[About this task] Determine how many lines of the listing contain the word "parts". The reply is that number alone.

[Records provided]
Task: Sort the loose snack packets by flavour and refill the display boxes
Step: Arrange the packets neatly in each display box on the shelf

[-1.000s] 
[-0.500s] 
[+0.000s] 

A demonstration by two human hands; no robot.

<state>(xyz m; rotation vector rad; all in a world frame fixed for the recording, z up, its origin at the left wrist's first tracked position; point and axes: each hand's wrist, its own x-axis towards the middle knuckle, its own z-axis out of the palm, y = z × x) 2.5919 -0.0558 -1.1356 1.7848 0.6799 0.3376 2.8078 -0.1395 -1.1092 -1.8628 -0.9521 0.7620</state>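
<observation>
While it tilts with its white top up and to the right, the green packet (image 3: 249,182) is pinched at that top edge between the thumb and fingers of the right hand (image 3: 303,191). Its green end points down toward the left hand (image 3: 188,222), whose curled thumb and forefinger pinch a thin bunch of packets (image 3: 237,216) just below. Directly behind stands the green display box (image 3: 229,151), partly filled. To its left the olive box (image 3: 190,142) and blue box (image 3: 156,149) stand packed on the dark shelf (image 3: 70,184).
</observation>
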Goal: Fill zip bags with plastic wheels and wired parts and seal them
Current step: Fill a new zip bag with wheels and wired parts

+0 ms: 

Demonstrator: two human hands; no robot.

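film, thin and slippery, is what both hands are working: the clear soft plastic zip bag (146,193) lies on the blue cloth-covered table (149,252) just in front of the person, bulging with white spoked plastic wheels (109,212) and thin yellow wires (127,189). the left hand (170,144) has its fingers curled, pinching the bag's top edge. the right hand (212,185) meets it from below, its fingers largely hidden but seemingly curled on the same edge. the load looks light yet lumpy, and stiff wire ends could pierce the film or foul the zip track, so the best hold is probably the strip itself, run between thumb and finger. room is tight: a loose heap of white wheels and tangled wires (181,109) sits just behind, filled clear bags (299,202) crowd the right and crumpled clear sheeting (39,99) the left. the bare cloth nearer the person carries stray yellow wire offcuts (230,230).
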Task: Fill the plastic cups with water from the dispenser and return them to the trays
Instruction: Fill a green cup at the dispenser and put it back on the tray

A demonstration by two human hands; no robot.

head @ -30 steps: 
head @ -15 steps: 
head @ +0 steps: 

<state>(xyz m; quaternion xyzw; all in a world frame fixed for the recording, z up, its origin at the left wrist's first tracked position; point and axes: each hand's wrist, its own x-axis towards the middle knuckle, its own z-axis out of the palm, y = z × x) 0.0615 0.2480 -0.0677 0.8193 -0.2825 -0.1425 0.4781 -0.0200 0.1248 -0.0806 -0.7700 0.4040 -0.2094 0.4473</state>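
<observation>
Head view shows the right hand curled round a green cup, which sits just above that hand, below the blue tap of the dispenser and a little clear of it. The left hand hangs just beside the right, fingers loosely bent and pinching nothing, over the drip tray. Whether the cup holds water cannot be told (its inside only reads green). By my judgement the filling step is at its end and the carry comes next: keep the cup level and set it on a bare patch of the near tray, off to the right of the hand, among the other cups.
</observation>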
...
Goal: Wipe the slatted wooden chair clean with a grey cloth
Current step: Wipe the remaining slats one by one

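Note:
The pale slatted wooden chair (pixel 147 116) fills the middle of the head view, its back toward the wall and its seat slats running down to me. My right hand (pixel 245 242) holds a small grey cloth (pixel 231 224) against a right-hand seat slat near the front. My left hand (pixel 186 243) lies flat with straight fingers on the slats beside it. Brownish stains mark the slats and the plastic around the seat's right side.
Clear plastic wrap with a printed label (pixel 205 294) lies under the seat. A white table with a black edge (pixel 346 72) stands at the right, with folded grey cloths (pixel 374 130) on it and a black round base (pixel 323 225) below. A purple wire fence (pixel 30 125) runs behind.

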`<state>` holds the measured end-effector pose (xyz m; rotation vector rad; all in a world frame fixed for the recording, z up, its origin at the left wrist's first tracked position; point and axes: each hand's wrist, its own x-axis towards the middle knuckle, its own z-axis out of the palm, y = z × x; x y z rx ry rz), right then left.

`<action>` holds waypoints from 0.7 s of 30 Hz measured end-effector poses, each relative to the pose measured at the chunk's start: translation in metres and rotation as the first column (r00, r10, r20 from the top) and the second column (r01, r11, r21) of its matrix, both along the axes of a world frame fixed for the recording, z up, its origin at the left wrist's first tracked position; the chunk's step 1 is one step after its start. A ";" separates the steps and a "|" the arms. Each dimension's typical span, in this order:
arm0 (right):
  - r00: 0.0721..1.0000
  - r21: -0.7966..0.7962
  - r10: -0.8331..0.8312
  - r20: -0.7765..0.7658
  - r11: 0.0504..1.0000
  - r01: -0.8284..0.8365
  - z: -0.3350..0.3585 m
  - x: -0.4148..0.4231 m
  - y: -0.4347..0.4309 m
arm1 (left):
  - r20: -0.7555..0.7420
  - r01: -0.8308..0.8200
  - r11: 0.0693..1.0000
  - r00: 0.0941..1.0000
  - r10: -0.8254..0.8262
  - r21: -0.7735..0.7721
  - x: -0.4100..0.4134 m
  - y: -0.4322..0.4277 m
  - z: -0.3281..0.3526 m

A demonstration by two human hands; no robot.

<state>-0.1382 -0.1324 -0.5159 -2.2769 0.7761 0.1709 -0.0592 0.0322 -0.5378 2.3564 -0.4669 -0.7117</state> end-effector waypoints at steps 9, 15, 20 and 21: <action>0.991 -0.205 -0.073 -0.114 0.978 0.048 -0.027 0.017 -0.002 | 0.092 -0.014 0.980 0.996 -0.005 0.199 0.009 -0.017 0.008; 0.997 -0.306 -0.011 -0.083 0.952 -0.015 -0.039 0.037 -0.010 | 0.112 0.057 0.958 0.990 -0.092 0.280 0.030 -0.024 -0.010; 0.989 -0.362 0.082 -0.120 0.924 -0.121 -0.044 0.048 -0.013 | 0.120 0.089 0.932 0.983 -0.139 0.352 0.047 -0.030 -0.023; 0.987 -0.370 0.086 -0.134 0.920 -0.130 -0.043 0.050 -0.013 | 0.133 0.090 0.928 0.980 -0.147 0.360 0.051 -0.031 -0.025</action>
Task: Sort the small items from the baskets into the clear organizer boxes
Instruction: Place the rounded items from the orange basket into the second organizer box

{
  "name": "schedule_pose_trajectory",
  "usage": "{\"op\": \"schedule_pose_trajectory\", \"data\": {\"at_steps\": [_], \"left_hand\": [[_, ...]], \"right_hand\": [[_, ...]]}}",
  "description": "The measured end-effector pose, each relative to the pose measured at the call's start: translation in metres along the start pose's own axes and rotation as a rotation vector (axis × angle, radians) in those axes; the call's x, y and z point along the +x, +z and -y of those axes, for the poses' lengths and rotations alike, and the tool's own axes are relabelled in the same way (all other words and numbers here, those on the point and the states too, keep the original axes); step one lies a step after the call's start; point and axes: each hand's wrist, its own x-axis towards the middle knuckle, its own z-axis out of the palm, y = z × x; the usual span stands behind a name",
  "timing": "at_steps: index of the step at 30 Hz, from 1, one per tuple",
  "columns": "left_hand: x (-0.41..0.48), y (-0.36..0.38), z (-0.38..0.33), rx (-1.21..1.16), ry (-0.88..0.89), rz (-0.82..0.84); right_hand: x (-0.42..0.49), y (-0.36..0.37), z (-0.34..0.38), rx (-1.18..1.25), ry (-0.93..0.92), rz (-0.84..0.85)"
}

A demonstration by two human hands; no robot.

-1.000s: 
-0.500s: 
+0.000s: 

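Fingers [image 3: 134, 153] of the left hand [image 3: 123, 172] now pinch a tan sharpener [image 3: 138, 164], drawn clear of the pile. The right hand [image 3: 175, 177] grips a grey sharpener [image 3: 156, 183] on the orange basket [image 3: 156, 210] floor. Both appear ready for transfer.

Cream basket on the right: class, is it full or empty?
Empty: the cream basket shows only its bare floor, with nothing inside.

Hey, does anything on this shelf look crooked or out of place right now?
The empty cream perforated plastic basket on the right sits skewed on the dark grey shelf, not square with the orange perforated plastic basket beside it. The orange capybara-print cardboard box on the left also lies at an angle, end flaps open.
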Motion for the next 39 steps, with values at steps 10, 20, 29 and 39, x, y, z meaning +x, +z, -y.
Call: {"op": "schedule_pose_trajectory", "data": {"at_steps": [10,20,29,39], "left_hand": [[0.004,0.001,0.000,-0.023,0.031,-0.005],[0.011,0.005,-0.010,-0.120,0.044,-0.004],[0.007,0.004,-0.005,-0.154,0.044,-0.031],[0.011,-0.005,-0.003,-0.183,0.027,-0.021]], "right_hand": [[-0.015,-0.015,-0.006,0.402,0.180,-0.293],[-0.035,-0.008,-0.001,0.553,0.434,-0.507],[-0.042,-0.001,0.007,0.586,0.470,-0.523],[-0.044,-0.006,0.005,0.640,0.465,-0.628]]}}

[Result of the exercise] 2